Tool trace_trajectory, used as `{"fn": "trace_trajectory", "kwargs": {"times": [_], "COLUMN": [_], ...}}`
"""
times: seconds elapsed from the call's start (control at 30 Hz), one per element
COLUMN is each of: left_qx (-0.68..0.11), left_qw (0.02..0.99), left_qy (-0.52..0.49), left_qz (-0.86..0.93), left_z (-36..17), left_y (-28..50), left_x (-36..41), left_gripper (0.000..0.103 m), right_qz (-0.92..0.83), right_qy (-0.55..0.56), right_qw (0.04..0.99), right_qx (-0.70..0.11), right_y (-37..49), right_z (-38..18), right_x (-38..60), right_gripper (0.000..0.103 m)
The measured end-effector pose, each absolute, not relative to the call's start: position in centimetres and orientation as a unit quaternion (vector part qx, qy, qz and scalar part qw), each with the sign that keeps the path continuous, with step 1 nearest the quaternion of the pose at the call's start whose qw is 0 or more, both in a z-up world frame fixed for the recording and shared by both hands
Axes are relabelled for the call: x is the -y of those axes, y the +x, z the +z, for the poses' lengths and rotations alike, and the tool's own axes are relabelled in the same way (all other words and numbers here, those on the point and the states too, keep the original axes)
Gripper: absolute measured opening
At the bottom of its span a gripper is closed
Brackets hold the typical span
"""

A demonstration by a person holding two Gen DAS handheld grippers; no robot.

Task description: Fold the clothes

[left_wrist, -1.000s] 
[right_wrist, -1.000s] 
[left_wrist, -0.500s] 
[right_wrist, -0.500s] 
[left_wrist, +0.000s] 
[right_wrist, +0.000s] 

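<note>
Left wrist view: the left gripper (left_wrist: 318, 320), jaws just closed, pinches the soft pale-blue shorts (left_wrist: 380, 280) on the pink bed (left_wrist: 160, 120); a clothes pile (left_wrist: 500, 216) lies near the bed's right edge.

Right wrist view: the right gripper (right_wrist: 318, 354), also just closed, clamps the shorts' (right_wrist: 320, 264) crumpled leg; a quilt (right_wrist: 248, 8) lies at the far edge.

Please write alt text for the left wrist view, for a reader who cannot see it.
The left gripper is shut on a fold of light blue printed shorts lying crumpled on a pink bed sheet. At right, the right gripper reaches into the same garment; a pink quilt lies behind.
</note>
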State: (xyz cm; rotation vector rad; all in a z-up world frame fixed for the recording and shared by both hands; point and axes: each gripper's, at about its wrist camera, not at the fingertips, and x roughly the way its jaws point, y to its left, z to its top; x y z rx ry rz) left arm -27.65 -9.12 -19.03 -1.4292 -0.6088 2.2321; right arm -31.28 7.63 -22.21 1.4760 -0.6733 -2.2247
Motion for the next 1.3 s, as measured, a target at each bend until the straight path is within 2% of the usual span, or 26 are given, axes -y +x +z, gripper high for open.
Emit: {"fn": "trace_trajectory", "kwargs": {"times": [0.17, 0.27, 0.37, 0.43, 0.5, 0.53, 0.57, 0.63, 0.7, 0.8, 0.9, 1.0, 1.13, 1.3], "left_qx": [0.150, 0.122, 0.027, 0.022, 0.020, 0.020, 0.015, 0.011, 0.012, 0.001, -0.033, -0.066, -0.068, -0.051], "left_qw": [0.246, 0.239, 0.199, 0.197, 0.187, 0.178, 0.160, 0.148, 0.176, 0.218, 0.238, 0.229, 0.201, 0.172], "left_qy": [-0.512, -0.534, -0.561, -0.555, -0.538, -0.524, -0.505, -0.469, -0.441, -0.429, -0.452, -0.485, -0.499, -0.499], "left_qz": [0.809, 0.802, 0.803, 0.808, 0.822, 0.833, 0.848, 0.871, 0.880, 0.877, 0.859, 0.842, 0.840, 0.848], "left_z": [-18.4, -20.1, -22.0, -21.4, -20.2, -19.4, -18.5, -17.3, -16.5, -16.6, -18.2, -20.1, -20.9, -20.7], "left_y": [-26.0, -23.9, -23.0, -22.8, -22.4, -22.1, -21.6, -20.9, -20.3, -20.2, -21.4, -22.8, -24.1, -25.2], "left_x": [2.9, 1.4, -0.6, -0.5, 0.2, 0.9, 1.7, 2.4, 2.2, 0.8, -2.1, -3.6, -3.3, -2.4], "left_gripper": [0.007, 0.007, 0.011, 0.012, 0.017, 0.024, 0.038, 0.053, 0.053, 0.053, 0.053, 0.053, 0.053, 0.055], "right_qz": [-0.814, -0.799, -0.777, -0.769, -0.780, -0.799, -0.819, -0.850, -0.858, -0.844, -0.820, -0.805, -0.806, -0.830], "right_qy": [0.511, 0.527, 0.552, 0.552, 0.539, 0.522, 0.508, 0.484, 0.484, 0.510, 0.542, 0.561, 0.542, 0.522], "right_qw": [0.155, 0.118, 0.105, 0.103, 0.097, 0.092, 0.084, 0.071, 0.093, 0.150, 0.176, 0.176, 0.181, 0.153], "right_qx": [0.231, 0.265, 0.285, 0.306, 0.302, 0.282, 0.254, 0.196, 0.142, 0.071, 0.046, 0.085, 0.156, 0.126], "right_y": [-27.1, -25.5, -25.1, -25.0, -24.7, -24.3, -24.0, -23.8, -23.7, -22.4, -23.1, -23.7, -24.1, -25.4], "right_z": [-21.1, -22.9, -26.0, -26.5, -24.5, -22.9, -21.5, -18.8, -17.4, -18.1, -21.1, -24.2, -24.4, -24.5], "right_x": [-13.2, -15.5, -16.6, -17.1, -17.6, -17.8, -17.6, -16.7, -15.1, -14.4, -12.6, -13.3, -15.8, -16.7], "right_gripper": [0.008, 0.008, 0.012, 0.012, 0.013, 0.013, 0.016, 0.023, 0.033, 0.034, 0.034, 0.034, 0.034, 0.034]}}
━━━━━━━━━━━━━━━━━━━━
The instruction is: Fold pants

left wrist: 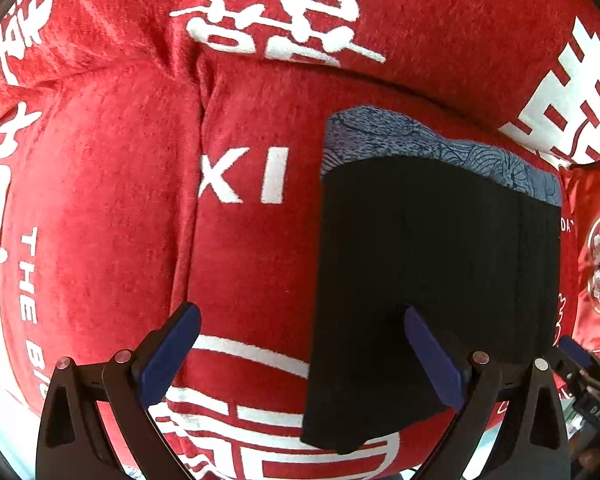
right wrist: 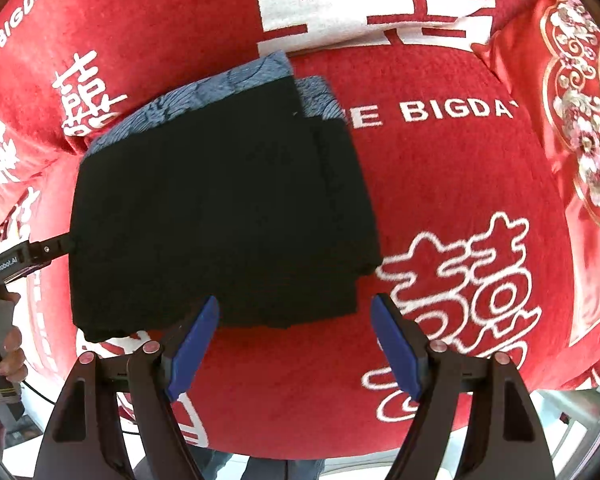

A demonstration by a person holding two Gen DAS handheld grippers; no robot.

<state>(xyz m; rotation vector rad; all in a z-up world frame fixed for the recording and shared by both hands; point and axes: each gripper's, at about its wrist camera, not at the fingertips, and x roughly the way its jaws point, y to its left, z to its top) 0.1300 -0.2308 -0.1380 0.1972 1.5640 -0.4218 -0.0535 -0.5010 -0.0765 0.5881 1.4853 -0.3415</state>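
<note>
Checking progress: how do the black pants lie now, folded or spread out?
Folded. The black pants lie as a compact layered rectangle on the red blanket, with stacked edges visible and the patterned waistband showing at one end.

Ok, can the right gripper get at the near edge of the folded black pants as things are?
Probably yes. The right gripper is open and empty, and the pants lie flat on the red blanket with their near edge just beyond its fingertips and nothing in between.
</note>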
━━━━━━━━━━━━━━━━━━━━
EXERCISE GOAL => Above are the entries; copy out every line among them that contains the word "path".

RESPONSE TO THIS EXERCISE =>
The measured end-effector pose, each absolute, not relative to the call's start: position in centimetres and orientation as a unit quaternion (vector part qx, qy, qz and scalar part qw), each with the sign that keeps the path continuous, with step 1 nearest the quaternion of the pose at the call's start whose qw is 0 or more, both in a z-up world frame fixed for the recording and shared by both hands
Motion for the next 1.3 s, as measured, a target at each bend until the straight path is within 2% of the usual span, or 26 are given, axes -y +x +z, gripper high for open.

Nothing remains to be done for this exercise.